عَنْ أَبِي هُرَيْرَةَ قَالَ سَمِعْتُ رَسُولَ اللَّهِ صَلَّى اللَّهُ عَلَيْهِ وَسَلَّمَ يَقُولُ إِذَا صَلَّيْتُمْ عَلَى الْمَيِّتِ فَأَخْلِصُوا لَهُ الدُّعَاءَ
(رواه ابوداود: ٣٢٠١)
Artinya: hadis dari Abu Hurairah ia berkata: saya mendengar Rasulullah SAW bersabda: apabila kalian menshalatkan mayit, maka ikhlaskanlah doa untuknya.” (HR Abu Daud: 3201).

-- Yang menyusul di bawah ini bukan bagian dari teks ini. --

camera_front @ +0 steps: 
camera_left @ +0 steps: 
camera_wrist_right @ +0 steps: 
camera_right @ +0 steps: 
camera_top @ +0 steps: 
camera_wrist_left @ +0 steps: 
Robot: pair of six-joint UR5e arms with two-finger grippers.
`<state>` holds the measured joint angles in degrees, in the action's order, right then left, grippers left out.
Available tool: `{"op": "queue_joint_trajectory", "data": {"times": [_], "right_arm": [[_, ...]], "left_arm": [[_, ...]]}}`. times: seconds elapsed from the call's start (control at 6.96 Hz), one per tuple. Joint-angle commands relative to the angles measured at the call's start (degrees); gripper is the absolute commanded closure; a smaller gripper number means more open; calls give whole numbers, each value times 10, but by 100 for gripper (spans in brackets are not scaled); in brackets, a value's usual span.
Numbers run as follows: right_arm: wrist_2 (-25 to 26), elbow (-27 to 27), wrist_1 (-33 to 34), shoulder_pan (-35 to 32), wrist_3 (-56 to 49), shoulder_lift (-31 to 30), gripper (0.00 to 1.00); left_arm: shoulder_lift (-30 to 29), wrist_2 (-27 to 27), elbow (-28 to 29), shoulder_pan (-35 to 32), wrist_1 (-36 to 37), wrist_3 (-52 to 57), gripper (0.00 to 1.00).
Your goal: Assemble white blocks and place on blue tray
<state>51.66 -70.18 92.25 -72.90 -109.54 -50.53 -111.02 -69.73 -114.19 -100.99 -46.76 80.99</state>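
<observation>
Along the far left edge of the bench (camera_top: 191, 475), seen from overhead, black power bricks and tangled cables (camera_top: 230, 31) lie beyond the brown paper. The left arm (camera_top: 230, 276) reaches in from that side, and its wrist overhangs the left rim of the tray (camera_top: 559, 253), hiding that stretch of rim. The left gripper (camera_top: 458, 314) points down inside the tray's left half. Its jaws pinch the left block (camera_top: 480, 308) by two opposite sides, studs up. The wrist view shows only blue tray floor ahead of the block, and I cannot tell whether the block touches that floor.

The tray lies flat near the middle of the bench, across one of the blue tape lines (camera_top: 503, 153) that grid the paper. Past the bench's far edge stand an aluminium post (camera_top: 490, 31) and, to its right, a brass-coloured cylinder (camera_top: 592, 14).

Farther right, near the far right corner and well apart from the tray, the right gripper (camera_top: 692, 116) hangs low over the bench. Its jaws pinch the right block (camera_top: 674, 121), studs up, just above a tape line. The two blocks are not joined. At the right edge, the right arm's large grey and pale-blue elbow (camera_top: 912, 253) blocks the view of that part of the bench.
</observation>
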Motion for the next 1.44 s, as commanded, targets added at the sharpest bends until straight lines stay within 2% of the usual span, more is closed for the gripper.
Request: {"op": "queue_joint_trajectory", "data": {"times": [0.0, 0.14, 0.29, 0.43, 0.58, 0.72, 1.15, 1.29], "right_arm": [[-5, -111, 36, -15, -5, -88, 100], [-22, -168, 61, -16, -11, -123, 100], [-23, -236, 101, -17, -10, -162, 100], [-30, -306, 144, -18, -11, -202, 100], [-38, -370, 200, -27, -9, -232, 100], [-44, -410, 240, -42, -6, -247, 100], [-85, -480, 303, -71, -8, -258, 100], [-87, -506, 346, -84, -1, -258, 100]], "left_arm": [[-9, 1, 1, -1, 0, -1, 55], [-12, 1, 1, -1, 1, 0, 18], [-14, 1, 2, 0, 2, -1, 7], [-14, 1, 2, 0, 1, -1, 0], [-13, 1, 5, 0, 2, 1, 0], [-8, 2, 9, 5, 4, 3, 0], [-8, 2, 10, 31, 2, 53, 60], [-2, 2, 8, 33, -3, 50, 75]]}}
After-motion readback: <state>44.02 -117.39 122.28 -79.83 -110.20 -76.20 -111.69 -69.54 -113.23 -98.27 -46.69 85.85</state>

Hadis ini menjelaskan bahwa shalat jenazah bukan sekadar formalitas atau rutinitas, tapi adalah permohonan sungguh-sungguh kepada Allah. Doa dalam shalat jenazah adalah pengganti shalat fardhu yang sudah tidak bisa lagi dilakukan oleh si mayit. Hadis ini menunjukkan betapa besar peran umat Islam dalam membantu saudaranya yang telah wafat, bahkan setelah kematian. Doa dari orang-orang saleh yang masih hidup menjadi salah satu sumber pahala dan keringanan azab bagi yang telah wafat. Meskipun shalat jenazah sering dilakukan secara berjamaah dan mungkin berulang, Rasulullah SAW mengingatkan agar tidak menjadikannya sekadar rutinitas, melainkan dengan kesadaran spiritual penuh.